**WHAT YOU ARE ASKED TO DO**
In this exercise, retype exactly the lines from the start of the entries through the line bearing "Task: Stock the", leaving every picture out.

Data items

..........

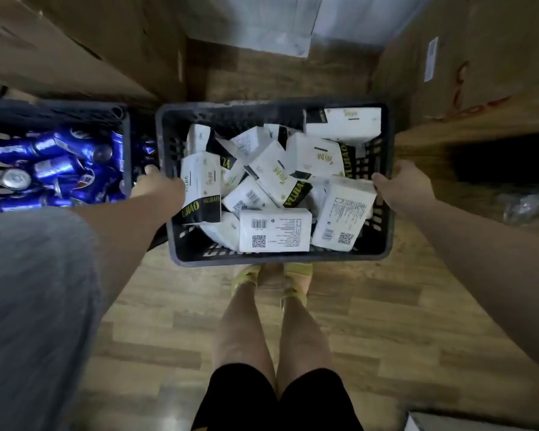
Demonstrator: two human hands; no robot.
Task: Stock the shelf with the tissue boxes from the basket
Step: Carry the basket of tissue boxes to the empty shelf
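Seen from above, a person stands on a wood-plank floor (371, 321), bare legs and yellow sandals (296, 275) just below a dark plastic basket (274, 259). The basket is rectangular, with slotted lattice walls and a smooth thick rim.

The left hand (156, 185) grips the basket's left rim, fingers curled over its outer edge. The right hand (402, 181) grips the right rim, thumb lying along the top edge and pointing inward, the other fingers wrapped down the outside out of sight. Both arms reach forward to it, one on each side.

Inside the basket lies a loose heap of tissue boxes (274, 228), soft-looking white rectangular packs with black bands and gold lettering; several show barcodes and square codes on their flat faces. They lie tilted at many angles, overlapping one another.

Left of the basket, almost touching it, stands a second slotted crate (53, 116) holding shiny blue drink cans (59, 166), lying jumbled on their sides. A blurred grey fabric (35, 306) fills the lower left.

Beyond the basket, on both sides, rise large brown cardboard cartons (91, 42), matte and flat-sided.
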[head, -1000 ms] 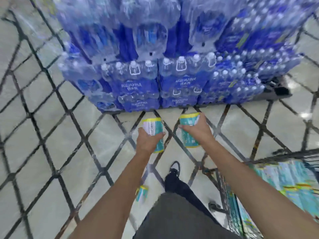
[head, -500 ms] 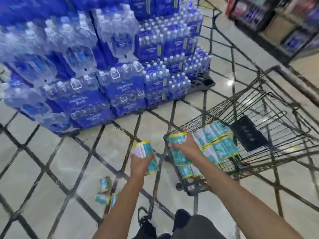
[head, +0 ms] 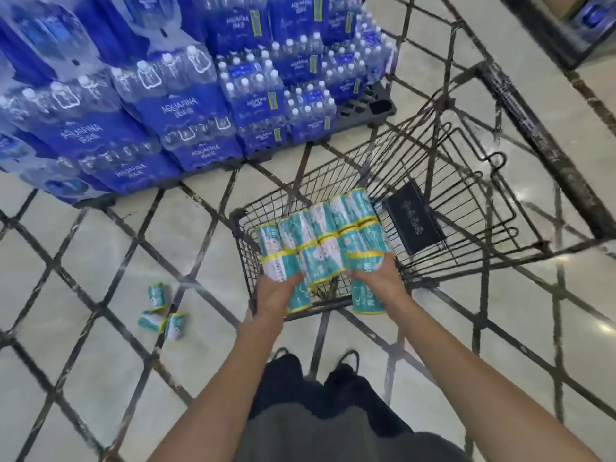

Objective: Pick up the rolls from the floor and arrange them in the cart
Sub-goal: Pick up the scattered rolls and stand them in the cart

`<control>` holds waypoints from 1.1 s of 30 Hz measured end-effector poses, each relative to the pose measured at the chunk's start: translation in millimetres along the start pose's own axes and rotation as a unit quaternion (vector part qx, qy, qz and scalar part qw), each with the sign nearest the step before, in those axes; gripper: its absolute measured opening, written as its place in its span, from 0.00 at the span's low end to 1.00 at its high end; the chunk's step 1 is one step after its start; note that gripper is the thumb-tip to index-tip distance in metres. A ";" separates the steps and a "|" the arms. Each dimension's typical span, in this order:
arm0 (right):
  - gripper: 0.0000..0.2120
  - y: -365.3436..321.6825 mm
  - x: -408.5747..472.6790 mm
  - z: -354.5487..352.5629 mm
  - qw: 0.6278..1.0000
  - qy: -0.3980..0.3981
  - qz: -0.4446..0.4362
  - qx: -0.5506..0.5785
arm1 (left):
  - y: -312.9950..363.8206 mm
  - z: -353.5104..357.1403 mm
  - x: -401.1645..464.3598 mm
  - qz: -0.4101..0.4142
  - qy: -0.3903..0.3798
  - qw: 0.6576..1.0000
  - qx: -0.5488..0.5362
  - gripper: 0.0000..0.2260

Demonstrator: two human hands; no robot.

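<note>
now placing two rolls into the cart

holding one roll (head: 299, 296) in the left hand (head: 274, 294) and another roll (head: 368, 300) in the right hand (head: 378, 274), fingers curled around each, just above the near edge of the cart (head: 433, 155). probably best lowering both gently beside the stacked rolls (head: 320, 235) already lying in rows at the near end, keeping them lying the same way so the rows are staying tidy. watching the wire rim near the wrists, since catching a roll on it looks possible. leaving the black box (head: 413, 221) alone; having plenty of open basket behind it. still waiting on the floor (head: 83, 261) to the left: three more rolls (head: 162, 308), close together, with free floor around them for reaching.
</note>
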State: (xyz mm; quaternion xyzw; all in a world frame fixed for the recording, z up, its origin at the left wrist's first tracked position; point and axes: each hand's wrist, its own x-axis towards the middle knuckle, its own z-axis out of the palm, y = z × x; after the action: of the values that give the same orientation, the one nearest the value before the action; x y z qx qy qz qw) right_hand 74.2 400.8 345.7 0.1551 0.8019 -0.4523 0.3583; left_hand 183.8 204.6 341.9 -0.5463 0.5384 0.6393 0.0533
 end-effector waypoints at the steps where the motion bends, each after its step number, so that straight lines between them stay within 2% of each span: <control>1: 0.55 7.7 16.7 -5.2 1.000 -0.001 -0.001 -0.006 | -2.6 10.7 0.8 -0.004 0.005 1.000 0.006 0.28; 2: 0.57 11.0 31.8 -9.5 1.000 -0.008 0.000 -0.017 | -4.7 19.7 3.7 -0.013 0.010 1.000 0.026 0.32; 4: 0.57 22.9 68.8 -13.9 0.999 -0.015 0.000 -0.036 | -5.5 40.5 10.5 -0.039 0.012 0.996 0.084 0.48; 5: 0.56 18.9 77.3 -15.7 0.999 -0.004 0.002 -0.045 | -4.2 51.2 13.7 -0.043 0.010 0.994 0.103 0.51; 10: 0.44 -16.6 108.4 -23.2 0.993 0.030 0.030 -0.108 | 5.6 114.0 66.7 -0.046 0.013 0.992 0.113 0.55; 13: 0.45 -15.5 150.7 -23.8 0.988 0.050 0.047 -0.137 | 8.0 155.6 102.5 -0.059 -0.001 0.992 0.113 0.55; 18: 0.47 -13.4 225.4 -17.0 0.981 0.037 0.061 -0.181 | 3.9 213.4 158.0 -0.104 0.001 0.983 0.154 0.55; 23: 0.40 -6.3 288.4 -12.9 0.977 0.032 0.040 -0.208 | -8.2 248.0 192.0 -0.128 0.033 0.974 0.184 0.48; 26: 0.38 -9.1 313.5 -8.4 0.971 0.024 0.035 -0.234 | -16.4 260.6 204.2 -0.122 0.069 0.962 0.236 0.49; 31: 0.52 -2.3 331.6 0.3 0.970 0.001 0.032 -0.243 | -20.1 277.8 203.4 -0.130 0.089 0.949 0.273 0.45; 33: 0.52 -0.9 331.2 -0.8 0.969 -0.008 0.041 -0.244 | -20.5 282.1 204.2 -0.130 0.087 0.945 0.287 0.44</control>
State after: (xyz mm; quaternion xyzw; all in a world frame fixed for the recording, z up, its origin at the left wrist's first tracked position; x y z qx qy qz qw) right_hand -156.8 376.1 109.7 0.0924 0.8781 -0.2291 0.4097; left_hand -64.8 317.5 124.7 -0.6269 0.6260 0.3949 0.2432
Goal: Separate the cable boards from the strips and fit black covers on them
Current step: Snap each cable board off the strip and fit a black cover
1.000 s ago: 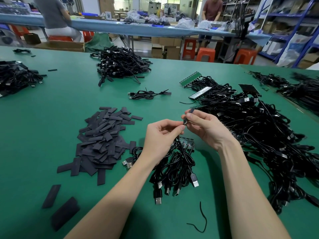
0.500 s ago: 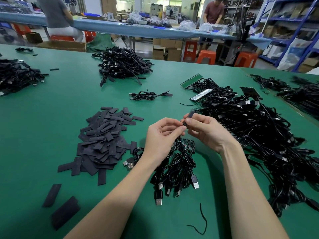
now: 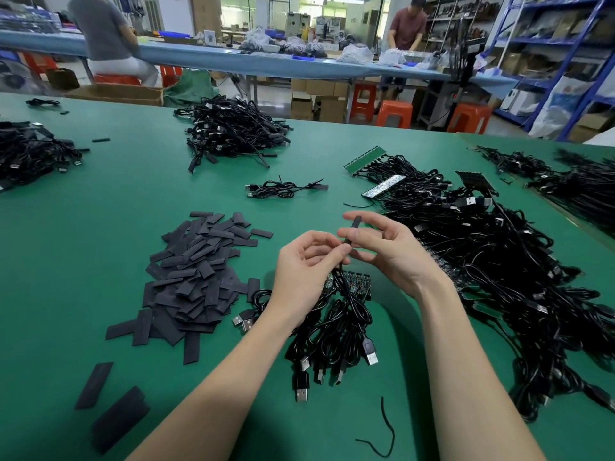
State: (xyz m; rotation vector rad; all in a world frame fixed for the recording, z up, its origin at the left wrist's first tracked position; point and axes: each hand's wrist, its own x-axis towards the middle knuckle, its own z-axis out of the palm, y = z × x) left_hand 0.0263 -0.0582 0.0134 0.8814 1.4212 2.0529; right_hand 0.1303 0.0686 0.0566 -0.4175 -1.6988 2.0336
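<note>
Black cover (image 3: 354, 224), flat matte strip, between both hands.

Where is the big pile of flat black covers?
In the head view, the pile of black covers lies on the green table, beside the left hand.

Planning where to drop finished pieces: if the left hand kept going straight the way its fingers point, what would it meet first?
The left hand points right, so it would probably meet the right hand first, just past the black cover held between them.
</note>
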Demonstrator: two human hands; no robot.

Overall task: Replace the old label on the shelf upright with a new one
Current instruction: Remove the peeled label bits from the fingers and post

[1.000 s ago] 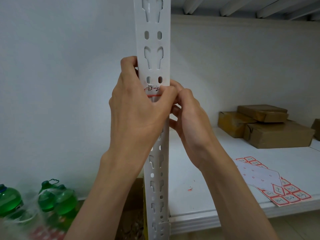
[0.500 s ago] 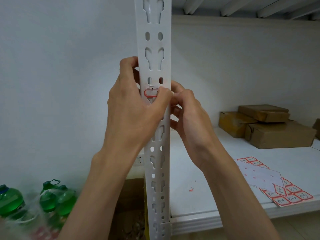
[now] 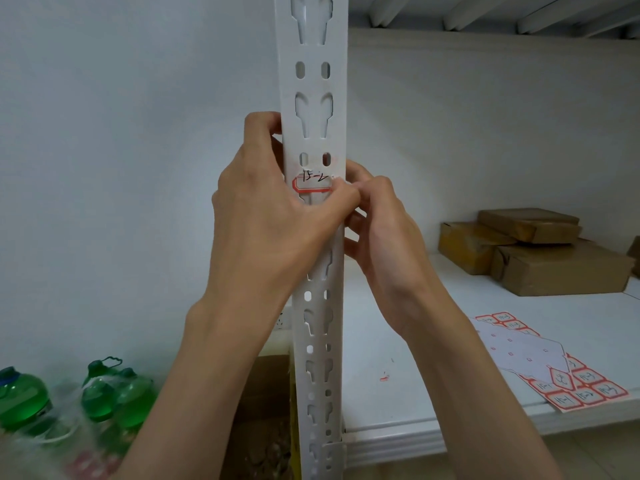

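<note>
While the red-bordered label (image 3: 311,184) lay crosswise on the vertical shelf upright (image 3: 313,81), left hand (image 3: 263,216) gripped the upright, right hand (image 3: 377,230) pinched the label's right end.

One upright (image 3: 313,81) stands in front, with one label (image 3: 311,184) stuck on it. Two hands are at it, the left hand (image 3: 273,216) and the right hand (image 3: 381,233). Three brown boxes (image 3: 540,251) sit stacked on the single shelf (image 3: 415,393) (a fourth may peek in at the far right edge, too cut off to count). One label sheet (image 3: 585,386) lies near the shelf's front. Down on the floor at the left, three green bottles (image 3: 100,393).
</note>
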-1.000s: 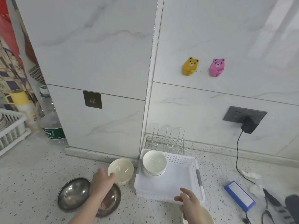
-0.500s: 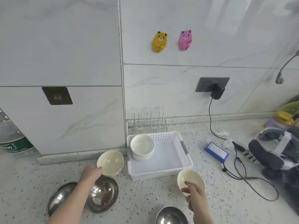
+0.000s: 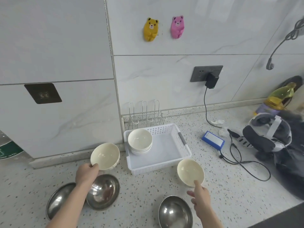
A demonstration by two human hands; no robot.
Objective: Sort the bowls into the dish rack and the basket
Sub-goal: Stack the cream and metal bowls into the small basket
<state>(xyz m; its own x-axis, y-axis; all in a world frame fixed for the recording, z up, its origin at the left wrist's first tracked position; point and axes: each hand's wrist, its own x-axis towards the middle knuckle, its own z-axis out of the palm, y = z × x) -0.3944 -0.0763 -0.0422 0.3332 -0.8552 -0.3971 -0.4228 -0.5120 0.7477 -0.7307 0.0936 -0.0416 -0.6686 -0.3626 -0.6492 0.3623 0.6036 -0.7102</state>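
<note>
My left hand (image 3: 86, 174) grips the near rim of a cream bowl (image 3: 105, 156), held tilted just left of the white plastic basket (image 3: 166, 163). My right hand (image 3: 199, 197) pinches the near rim of a second cream bowl (image 3: 190, 172) in front of the basket's right corner. Two stacked white bowls (image 3: 140, 142) sit in the basket's back left corner. Behind the basket stands the wire dish rack (image 3: 145, 115), with nothing in it. Three steel bowls lie on the counter: two overlapping under my left arm (image 3: 103, 191) (image 3: 57, 199), one near my right wrist (image 3: 175, 213).
A blue box (image 3: 213, 140), black cables (image 3: 236, 155) and a dark headset (image 3: 269, 135) lie to the right of the basket. A charger is plugged into the wall socket (image 3: 206, 74). A protruding wall block (image 3: 57, 112) stands left of the rack. The counter's front edge is at lower right.
The view swung right and down. My right hand has lifted a cream bowl into view at the basket's front right corner. My left hand still holds its cream bowl.
</note>
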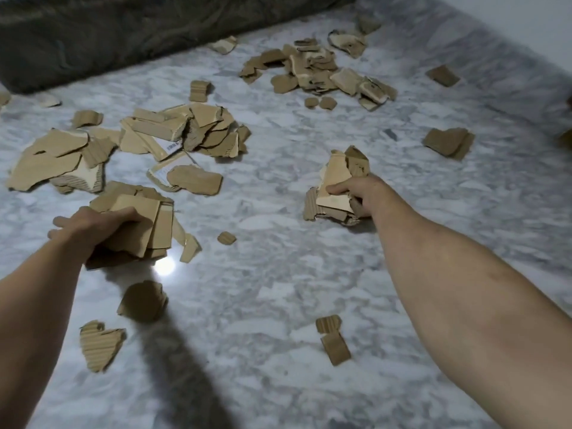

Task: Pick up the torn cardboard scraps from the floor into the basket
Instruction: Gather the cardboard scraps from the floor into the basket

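Observation:
Torn brown cardboard scraps lie scattered over a grey-white marble floor (278,274). My left hand (93,227) grips a stack of flat scraps (145,224) at the left, just above the floor. My right hand (362,193) grips a bundle of scraps (337,181) right of centre, its lower pieces touching the floor. A large heap (185,131) lies behind my left hand, and another pile (322,72) sits farther back. Loose pieces lie near me at the lower left (99,342) and lower centre (334,342). No basket is in view.
A dark green-brown padded edge (93,35), like a mattress or sofa, runs along the back left. A white wall (526,23) bounds the right side. Single scraps (448,142) lie along that wall. A lamp glare (164,267) shines on the floor.

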Tool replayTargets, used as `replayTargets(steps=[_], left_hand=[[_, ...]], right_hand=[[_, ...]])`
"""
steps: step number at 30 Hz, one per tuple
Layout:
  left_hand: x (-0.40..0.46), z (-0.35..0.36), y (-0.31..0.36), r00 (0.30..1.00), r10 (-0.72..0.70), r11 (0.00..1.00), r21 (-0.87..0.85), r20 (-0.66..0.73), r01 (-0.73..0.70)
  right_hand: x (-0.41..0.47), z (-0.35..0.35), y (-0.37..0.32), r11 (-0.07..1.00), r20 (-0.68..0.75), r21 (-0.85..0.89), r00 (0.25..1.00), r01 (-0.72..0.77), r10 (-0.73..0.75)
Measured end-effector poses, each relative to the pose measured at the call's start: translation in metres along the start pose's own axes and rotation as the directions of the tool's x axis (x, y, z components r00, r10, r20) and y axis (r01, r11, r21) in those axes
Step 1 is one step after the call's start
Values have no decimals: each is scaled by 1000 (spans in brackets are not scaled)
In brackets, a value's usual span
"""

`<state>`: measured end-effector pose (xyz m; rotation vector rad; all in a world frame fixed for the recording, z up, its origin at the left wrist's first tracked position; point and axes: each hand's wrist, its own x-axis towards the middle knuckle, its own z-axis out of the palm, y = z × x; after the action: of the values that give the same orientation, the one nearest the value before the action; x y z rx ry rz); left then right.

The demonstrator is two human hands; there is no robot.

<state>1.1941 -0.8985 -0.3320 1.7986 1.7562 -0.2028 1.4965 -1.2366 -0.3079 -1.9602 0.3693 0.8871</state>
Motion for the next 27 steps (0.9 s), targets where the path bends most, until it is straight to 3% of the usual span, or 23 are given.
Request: replayTargets(steps=[8,11,16,17,19,22,27], left_hand=[[-14,-1,11,996,86,995,-46,3,-86],[-33,7,13,994,106,985,-138,19,-103],[-78,17,4,985,129,897,-437,118,-65],[-84,18,-1,979,147,880,-471,145,-62],[-98,13,-13,955,218,841,-536,202,-78],[-119,7,-36,911,310,820,-561,271,-112],[-144,-3,-84,928,308,851,-498,209,-170]], right_hand=[[1,10,6,975,-263,-221,964,-28,-32],[-5,10,12,964,-253,-259,959,58,-126],[-14,2,28,987,-41,-50,987,155,-157],[-18,-3,32,980,27,-71,982,186,-185],[-32,-14,42,928,205,-250,952,276,-227],[-70,-27,64,727,475,-554,871,405,-123],[-121,-19,111,504,541,-745,838,438,72]])
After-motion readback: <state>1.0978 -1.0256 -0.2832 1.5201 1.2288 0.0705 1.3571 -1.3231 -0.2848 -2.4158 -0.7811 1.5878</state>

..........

**COMPLETED EXERCISE**
Demonstrator: two human hands; no robot.
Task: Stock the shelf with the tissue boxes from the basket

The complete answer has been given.